Crisi organica della civiltà moderna secondo Gramsci
«Crisi organica» della civiltà moderna vuol dire (riassumendo fulmineamente in cinque punti l’insieme delle Note dei Quaderni di Gramsci incentrate sul tema): 1. di lunga durata; 2. di carattere mondiale; 3. che riguarda tutti gli Stati;
4. che è economica-sociale-politica-culturale;
5. che nasce dalla rottura degli automatismi economici-sociali-politici-culturali dati e dall’emergenza di nuovi modi di sentire-comprendere-capire-agire, i quali però non arrivano a espandersi fino a sostituire i precedenti.
Concetto di Stato secondo Gramsci
Concentriamoci ora sullo Stato. Gramsci critica il concetto marxista e il concetto sociologico dello Stato, che considera parziali e fuorvianti, e propone un nuovo concetto di Stato, e fa la storia dello Stato, e ne documenta la «crisi organica». Ma avviciniamoci al suo concetto. Nel 1933 Gramsci scrive nei Quaderni: «Stato è tutto il complesso di attività pratiche e teoriche con cui la classe dirigente giustifica e mantiene il suo dominio non solo ma riesce a ottenere il consenso attivo dei governati». Tenete in mente queste espressioni: «complesso di attività pratiche e teoriche», «classe dirigente», «dominio non solo», «consenso attivo dei governati». E andiamo ai concetti di Stato di Karl Marx e Max Weber.
Le concezioni ‘realistiche’ dello Stato: Marx e Weber.
Scrive Marx nel saggio La guerra civile in Francia (1871):
«Il potere statale è una creazione della borghesia; fu lo strumento che servì dapprima per spezzare il feudalesimo, poi a schiacciare le aspirazioni della classe operaia all’emancipazione. È una forza organizzata per mantenere in schiavitù il lavoro». «Lo Stato è l’orrendo apparato del dominio di classe».

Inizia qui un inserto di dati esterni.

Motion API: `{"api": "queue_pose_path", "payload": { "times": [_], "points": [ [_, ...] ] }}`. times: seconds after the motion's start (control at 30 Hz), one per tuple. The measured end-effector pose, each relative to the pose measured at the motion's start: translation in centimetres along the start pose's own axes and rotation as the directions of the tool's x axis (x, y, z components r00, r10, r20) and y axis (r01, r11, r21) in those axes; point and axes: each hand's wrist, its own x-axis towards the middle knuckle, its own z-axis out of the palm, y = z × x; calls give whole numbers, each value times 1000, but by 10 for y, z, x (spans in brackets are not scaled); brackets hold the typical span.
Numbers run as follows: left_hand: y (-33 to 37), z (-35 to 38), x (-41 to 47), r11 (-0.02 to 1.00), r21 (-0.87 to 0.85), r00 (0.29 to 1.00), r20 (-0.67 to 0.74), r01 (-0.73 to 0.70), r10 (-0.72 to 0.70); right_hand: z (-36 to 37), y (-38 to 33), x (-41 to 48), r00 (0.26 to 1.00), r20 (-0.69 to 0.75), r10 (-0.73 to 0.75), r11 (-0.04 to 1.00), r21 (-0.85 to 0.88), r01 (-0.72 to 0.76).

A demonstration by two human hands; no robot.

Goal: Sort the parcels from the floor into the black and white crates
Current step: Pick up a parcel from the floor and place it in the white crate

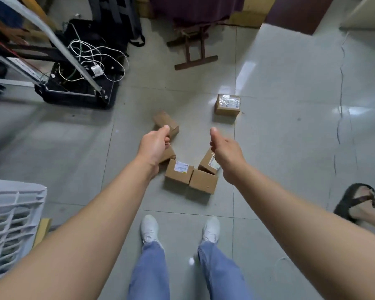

Lo Stato è l’apparato politico moderno che organizza la forza fisica della classe dominante in funzione del dominio di classe.
Dice Weber nella conferenza La politica come professione (1919):
«Lo sviluppo dello Stato moderno viene ovunque promosso dall’avvio dato da parte del principe all’espropriazione di quei «privati» che si trovano accanto a lui investiti di un potere di amministrazione indipendente, e cioè di coloro che posseggono per proprio diritto i mezzi per condurre l’amministrazione, la guerra e la finanza, o per conseguire comunque un fine politico. L’intero processo costituisce un perfetto parallelo con lo sviluppo dell’economia capitalistica attraverso la graduale espropriazione dei produttori autonomi». «Lo Stato moderno è un’associazione di dominio in forma di istituzione, la quale, nell’ambito di un determinato territorio, ha conseguito il monopolio della violenza fisica legittima come mezzo dell’esercizio della sovranità».
Lo Stato è l’associazione moderna di dominio che monopolizza la violenza fisica legittima come mezzo di potere.
«Perché esso esista, bisognerà dunque che i dominati si sottomettano all’autorità cui pretendono i dominatori del momento».
Tenete a mente questo ‘lo Stato esiste finché i dominati si sottomettono all’autorità dei dominatori’, perché getta luce sulla crisi di rappresentanza odierna vissuta dagli Stati.